Posted by C Scheftic on 2018/07/19

While I work in both precious metals (silver, gold) and base metals (steel, bronze, copper), my classes tend to feature silver. In response to requests for more base metal lessons, I have two bronze workshops coming up at the end of this month.

three samples, two bronze classes
Reversible Draped Bronze
(pendant or earrings)
Friday, July 27, Noon to 4 pm
at the North Hills Art Center
more information
register here
Reversible Domed Bronze
(pendant or earrings)
Sunday, July 29, 1 to 4 pm
at The Artsmiths of Pittsburgh
more information
register here

Knowing the local lore of how hesitant some ‘burghers are to cross rivers, I thought I was being clever when I scheduled both of them for basically the same weekend. One north, t’other south. The thing that happened is that some people have signed up for each and, between the two, there are enough people to run a class …. but not quite enough yet to run each of them individually!

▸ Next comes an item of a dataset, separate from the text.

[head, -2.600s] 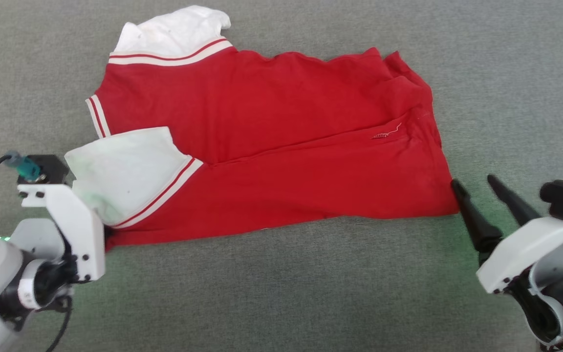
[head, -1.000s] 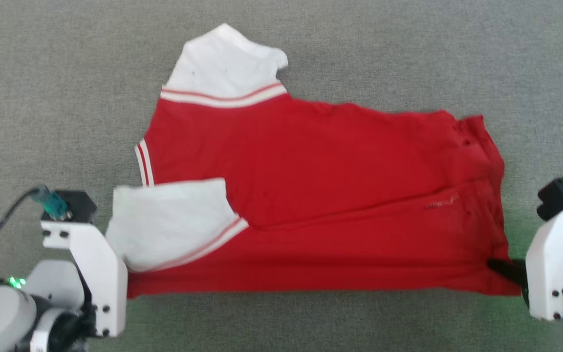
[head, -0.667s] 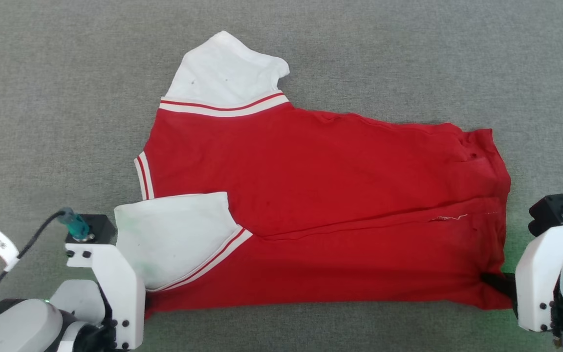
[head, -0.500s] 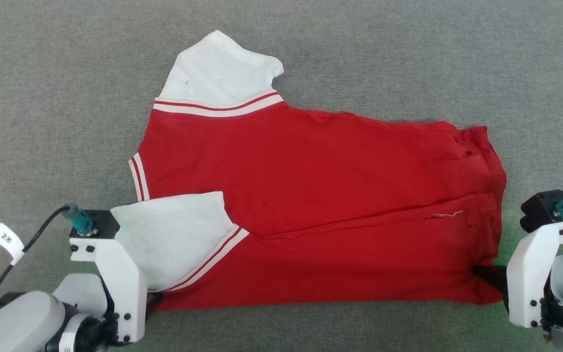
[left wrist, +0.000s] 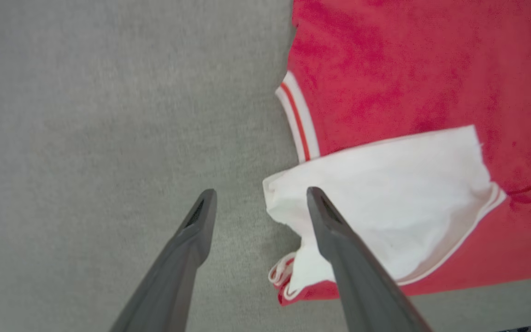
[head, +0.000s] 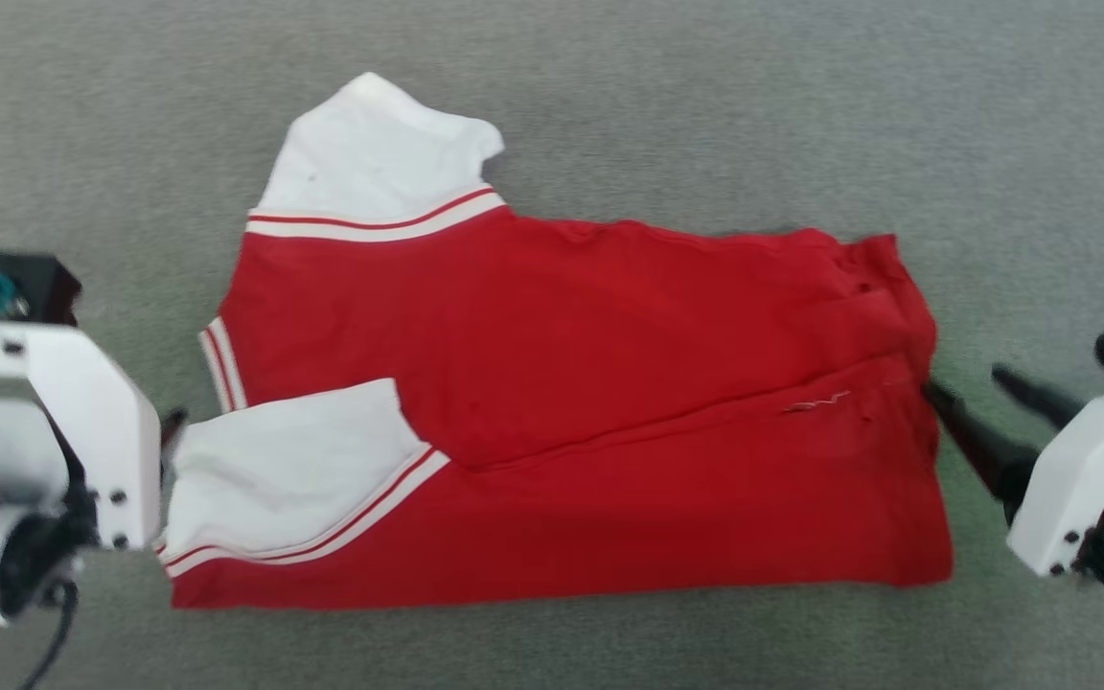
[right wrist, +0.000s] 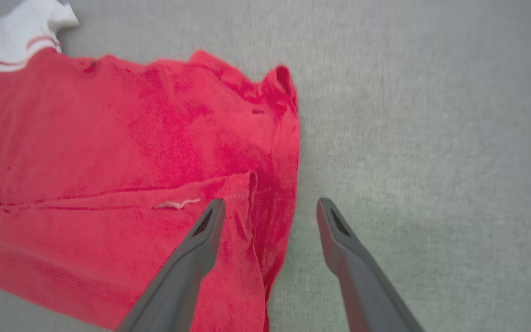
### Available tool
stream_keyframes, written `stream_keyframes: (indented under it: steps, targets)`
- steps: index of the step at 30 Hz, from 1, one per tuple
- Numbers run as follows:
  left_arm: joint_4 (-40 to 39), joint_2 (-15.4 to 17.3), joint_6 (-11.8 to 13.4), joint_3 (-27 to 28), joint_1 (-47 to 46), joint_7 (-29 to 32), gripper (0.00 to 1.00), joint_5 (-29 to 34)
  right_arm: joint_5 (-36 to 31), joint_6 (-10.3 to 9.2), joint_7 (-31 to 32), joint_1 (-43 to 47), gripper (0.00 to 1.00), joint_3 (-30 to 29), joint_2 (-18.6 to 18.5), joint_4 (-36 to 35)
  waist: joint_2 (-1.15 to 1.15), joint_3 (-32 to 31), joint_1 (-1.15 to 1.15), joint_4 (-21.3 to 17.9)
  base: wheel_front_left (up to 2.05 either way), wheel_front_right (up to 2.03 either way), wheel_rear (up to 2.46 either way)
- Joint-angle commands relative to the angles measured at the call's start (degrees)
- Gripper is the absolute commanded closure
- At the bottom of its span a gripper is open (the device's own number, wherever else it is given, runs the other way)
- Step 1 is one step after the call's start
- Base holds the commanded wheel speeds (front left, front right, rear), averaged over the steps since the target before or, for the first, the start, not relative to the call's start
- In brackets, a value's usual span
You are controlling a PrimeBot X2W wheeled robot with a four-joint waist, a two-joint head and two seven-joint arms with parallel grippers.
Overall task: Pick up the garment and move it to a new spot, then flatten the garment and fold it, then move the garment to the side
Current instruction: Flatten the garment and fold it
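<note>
The garment [head: 571,383] is a red shirt with white sleeves, lying flat and folded lengthwise on the grey surface. One white sleeve [head: 375,158] sticks out at the far left. The other sleeve [head: 288,470] is folded over the red body near the front left. My left gripper [left wrist: 261,193] hangs open just off that folded sleeve [left wrist: 385,203], with nothing between its fingers. Beside the hem end [right wrist: 274,152] my right gripper [head: 964,380] is open, one finger over the red cloth and one over bare grey. It grips nothing.
Grey carpet-like surface [head: 801,115] spreads on every side of the shirt. My left wrist's white bracket [head: 82,422] with a teal plug stands at the left edge. A loose pale thread [head: 816,402] lies on the red fold near the hem.
Both grippers have opened and let go of the garment's near corners, then drawn back from it. The garment stays flat. The head view has shifted slightly.
</note>
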Motion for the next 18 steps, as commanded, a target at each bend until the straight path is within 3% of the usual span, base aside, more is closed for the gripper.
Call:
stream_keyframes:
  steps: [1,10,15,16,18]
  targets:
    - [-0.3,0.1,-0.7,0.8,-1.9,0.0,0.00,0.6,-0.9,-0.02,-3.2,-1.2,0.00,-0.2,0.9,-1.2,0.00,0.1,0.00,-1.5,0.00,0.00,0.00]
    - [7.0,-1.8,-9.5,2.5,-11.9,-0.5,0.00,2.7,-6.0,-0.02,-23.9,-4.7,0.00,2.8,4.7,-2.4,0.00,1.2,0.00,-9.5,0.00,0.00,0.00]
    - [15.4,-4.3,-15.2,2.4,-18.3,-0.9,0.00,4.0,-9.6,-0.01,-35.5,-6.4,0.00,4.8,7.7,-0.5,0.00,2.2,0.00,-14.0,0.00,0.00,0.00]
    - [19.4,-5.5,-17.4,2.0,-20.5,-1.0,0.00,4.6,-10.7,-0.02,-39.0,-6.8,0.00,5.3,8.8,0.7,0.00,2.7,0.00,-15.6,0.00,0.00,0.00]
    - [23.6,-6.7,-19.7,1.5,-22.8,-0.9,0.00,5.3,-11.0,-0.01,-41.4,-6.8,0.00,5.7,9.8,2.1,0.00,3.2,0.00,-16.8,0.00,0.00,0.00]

If you really want to take one in particular, please sign up for it now! (If it’s cancelled, you’ll get a full refund.) BUT, if you could take the other one, please let either me or your second-choice venue know. My understanding is that registration for each of them will close on Monday (July 23): at 10 am (firm!) for North Hills and a few hours later for Artsmiths. If your first choice is cancelled but there are enough to make the other one run, we’ll let you know that and accept your registration there after the “official” deadline. (That’s why there are deadlines: so we have time to scramble if necessary to keep as many people happy as possible, and still give me time to organize (and, if necessary order) all the tools and materials we’ll need!)

After that weekend, I’ll be back to offering workshops in silver for the next few months. (And using silver, steel, bronze, and/or copper in the pieces I make for (lots of) fun and (a tiny bit of) profit.) If you want to learn about any of those metals, of course, in addition to my pre-scheduled small-group classes, I’m always happy to schedule a private lesson with you in my studio!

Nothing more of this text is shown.